HOW TO COMPLETE THIS TASK
Below are lines of data; restate word for word those running from the line containing "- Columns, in" to the line containing "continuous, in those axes", inclusive, and no others.
"""
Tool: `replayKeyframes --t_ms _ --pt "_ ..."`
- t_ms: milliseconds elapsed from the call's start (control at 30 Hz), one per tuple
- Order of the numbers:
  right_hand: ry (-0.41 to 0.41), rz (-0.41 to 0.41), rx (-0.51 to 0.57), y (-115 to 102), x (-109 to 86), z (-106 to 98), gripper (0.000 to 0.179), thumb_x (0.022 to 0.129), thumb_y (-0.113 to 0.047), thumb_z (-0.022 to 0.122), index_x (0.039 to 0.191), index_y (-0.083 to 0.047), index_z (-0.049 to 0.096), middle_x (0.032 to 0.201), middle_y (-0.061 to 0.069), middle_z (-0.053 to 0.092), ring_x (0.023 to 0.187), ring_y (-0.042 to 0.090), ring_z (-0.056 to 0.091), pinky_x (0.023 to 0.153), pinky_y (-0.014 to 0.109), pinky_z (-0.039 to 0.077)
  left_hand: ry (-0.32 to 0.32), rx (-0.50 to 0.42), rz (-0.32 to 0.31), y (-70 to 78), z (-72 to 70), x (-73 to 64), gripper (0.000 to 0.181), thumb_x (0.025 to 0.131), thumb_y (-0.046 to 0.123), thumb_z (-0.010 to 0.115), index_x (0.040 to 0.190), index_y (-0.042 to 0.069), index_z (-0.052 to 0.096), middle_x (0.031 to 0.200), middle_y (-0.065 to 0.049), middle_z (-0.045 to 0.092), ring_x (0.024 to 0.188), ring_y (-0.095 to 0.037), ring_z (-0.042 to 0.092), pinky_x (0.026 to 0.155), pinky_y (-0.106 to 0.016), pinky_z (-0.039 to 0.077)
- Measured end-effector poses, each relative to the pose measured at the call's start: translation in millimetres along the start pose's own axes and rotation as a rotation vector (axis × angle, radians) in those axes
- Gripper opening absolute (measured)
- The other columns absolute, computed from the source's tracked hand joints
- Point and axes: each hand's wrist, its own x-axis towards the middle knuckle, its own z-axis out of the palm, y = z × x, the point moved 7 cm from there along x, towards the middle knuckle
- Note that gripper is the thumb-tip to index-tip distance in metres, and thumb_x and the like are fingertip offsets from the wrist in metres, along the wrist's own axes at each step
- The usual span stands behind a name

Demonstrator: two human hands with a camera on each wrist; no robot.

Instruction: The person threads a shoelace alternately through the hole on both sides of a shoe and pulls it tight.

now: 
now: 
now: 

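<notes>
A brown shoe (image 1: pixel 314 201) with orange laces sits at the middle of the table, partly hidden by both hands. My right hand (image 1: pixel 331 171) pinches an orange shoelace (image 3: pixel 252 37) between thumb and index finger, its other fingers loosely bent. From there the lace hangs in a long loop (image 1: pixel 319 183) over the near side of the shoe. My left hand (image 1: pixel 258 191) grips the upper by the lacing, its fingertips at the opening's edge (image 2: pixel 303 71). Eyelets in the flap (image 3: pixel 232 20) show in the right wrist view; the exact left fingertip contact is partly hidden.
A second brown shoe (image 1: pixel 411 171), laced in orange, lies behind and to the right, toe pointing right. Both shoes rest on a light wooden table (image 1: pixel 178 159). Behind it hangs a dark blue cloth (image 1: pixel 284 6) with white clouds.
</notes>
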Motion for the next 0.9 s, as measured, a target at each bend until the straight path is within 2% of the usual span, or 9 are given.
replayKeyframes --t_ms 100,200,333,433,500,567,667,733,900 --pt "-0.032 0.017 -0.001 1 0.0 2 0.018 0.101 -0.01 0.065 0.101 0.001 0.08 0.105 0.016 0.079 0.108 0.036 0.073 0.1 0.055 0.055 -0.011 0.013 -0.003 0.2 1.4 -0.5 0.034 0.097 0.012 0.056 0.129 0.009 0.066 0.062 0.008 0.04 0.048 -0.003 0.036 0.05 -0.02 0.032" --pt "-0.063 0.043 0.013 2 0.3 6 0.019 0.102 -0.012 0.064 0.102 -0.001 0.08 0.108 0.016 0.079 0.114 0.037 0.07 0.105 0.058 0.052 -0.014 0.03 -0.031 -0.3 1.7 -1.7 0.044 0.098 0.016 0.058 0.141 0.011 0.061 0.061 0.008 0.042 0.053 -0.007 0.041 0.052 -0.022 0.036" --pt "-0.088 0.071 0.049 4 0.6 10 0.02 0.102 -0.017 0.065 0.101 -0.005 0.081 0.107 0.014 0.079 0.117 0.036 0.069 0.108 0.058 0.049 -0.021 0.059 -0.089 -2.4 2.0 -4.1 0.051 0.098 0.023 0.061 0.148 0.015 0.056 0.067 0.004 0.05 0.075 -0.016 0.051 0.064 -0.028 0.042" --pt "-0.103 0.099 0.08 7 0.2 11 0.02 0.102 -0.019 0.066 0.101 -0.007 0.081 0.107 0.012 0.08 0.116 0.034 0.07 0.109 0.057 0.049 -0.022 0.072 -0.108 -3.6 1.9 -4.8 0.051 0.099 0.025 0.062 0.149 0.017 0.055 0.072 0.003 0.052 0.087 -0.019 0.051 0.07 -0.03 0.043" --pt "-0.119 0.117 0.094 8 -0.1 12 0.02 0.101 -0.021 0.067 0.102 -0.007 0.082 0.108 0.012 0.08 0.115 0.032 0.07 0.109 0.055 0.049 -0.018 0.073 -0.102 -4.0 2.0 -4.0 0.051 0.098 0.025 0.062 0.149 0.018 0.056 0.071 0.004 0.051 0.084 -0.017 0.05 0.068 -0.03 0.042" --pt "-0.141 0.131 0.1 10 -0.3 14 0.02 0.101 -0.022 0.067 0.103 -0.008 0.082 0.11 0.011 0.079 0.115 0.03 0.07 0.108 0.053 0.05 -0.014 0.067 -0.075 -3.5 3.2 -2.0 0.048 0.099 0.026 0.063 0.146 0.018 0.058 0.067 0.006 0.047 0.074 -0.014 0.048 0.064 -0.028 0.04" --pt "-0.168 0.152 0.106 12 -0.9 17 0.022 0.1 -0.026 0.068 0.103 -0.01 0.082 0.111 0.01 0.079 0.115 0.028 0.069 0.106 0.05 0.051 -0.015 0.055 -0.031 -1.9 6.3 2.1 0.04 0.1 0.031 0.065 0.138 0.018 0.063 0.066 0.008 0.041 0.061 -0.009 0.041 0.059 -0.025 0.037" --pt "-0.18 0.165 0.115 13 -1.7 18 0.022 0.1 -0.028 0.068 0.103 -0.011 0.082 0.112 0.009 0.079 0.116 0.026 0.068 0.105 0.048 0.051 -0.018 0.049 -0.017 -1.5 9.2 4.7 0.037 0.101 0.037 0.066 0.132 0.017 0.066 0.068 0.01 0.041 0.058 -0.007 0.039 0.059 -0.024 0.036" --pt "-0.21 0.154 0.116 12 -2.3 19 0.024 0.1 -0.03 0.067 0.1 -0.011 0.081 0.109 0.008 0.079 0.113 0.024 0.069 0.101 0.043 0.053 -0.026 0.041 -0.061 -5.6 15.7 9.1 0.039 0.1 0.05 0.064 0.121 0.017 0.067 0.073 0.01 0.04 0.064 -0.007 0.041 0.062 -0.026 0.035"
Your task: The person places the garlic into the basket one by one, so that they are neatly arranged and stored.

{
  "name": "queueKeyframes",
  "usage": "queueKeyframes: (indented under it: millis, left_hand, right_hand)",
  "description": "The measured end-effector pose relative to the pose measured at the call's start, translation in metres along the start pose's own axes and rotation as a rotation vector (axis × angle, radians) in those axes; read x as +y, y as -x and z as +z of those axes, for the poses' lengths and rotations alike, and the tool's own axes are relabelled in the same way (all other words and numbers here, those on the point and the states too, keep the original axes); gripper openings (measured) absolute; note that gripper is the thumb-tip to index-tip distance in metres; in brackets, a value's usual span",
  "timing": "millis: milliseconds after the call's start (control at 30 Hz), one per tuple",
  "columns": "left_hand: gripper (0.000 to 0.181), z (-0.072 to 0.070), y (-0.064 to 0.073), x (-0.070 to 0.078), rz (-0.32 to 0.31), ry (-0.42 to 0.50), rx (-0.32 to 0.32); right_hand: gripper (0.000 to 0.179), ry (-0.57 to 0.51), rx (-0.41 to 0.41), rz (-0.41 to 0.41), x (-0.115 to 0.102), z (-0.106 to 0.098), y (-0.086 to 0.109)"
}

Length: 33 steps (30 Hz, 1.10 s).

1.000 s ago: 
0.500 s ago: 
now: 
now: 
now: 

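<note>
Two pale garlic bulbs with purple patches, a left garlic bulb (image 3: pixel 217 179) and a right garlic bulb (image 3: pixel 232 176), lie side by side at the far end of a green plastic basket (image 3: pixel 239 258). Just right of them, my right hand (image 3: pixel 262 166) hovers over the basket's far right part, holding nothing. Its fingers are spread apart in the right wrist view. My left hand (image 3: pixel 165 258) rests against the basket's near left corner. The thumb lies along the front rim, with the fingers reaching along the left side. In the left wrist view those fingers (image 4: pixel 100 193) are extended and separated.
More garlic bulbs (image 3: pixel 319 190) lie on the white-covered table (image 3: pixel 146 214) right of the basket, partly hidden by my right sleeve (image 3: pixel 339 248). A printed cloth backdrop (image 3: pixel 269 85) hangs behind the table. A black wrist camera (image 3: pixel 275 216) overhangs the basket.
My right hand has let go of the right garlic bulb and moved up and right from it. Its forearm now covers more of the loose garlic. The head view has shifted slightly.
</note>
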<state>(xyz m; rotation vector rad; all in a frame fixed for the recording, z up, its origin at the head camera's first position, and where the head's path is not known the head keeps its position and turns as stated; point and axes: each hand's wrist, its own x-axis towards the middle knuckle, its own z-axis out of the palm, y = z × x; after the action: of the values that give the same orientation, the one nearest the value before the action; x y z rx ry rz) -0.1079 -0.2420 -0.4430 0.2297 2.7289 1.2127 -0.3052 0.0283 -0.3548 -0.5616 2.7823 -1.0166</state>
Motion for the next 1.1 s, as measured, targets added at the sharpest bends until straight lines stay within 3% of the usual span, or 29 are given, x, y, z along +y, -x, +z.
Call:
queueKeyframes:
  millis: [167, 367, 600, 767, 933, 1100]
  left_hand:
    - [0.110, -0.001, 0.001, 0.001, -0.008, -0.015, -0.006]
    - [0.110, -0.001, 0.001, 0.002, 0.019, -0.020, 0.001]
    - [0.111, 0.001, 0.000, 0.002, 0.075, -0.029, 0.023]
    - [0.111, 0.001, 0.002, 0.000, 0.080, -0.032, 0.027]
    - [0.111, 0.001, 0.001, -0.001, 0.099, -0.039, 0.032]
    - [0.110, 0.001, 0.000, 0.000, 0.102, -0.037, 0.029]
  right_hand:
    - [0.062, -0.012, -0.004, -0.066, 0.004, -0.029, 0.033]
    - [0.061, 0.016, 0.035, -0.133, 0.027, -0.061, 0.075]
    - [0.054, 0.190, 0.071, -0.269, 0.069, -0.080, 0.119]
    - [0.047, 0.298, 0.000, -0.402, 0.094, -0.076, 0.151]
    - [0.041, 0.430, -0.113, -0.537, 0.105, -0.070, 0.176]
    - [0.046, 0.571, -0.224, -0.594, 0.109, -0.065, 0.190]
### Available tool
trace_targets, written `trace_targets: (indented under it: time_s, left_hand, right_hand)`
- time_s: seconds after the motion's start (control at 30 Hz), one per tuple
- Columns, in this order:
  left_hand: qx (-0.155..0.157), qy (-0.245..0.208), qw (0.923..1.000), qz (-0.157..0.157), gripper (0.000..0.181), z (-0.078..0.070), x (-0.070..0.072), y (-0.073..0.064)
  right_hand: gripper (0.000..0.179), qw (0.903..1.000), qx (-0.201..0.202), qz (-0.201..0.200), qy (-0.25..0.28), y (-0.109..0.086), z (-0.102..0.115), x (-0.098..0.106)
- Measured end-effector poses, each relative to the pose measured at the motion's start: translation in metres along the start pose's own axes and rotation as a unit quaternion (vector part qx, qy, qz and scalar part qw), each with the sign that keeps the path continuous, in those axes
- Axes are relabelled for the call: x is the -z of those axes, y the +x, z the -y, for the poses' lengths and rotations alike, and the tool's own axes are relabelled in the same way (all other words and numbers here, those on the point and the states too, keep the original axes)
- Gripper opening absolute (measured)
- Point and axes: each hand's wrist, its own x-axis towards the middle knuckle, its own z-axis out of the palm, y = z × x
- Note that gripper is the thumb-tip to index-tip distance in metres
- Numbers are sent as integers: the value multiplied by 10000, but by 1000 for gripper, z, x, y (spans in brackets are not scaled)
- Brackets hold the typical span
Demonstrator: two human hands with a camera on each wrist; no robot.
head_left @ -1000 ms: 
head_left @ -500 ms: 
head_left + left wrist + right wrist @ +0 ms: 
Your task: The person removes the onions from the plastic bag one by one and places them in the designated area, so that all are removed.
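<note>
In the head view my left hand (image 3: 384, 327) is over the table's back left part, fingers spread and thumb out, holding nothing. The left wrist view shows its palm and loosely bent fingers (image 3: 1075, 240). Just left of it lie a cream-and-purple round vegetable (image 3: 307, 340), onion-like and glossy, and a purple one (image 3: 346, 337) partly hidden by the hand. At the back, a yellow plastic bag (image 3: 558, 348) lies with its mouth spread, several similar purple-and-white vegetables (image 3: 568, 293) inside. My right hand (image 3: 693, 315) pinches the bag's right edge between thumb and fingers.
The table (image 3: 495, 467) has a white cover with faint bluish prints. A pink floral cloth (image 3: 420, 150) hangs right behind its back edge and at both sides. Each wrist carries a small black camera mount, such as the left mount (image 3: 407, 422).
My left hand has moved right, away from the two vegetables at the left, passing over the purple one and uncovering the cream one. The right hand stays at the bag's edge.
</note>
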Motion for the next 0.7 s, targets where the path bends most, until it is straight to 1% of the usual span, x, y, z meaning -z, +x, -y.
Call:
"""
EXERCISE OUTPUT
- Columns, in this order:
  left_hand: qx (-0.155..0.157), qy (-0.245..0.208), qw (0.923..1.000), qz (-0.157..0.157), gripper (0.000..0.181), z (-0.078..0.070), x (-0.070..0.072), y (-0.073..0.064)
  right_hand: gripper (0.000..0.179), qw (0.903..1.000), qx (-0.201..0.202), qz (-0.201..0.200), qy (-0.25..0.28), y (-0.109..0.086), z (-0.102..0.115), x (-0.098..0.106)
- Measured end-effector poses, each relative to the pose measured at the motion's start: translation in metres along the start pose's own axes and rotation as a unit quaternion (vector part qx, qy, qz and scalar part qw), each with the sign that keeps the path continuous, in those axes

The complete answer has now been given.